WHAT NEEDS TO BE DONE: Only lines with the string "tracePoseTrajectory" are wanted. Pull them out of the data.

————————

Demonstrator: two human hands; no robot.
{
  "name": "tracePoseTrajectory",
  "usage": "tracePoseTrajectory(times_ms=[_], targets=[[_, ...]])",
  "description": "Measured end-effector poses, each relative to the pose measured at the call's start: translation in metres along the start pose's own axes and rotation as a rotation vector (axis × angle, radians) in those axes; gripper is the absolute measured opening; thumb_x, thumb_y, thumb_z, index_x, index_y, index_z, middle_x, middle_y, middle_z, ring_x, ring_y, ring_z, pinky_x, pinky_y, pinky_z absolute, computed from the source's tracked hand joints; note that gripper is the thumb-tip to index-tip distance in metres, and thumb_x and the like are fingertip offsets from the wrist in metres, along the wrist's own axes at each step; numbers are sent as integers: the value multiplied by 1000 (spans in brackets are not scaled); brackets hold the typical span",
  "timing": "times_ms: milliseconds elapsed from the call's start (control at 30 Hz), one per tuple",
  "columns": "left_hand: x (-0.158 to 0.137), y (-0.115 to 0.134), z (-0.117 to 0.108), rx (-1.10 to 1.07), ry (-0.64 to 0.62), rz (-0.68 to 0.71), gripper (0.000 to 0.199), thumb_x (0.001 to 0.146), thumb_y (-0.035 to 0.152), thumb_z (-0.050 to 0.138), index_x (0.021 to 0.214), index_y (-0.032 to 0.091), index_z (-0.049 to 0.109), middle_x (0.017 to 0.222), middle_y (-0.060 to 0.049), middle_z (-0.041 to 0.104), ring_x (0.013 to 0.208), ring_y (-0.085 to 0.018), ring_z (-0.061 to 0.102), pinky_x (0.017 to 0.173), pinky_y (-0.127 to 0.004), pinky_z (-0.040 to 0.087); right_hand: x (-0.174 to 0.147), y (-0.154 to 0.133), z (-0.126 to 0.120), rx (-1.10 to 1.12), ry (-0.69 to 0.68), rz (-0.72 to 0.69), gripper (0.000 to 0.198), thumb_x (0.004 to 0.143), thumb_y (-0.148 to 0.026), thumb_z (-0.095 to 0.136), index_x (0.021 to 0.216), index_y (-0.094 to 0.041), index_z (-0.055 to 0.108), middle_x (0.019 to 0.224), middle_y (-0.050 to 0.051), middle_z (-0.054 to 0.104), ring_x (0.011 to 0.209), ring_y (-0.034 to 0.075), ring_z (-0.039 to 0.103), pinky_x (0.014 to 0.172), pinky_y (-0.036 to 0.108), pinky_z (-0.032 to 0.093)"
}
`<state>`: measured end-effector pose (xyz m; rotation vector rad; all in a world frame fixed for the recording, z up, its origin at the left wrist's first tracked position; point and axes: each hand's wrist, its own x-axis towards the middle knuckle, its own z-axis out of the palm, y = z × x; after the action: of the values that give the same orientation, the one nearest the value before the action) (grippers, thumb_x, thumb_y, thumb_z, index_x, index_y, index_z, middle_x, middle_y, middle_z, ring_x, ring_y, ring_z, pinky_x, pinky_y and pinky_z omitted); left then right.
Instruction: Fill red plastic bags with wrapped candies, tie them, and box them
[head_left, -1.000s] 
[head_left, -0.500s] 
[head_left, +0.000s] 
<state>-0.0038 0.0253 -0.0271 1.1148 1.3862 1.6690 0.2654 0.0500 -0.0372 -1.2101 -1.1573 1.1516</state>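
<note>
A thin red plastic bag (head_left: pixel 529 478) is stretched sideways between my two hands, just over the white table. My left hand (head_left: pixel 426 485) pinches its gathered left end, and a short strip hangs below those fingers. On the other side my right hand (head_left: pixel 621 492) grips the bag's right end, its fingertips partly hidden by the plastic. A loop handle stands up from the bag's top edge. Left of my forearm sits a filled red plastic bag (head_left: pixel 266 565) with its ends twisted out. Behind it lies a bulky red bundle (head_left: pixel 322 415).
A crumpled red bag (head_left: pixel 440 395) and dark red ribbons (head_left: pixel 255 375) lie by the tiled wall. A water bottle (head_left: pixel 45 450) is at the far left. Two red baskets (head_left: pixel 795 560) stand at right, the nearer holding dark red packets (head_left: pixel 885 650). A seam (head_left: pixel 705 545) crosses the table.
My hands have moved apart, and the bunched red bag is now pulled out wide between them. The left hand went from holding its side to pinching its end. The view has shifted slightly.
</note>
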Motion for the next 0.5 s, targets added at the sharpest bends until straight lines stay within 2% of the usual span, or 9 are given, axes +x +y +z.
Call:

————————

PROBLEM SOLUTION:
  "name": "tracePoseTrajectory",
  "usage": "tracePoseTrajectory(times_ms=[_], targets=[[_, ...]])",

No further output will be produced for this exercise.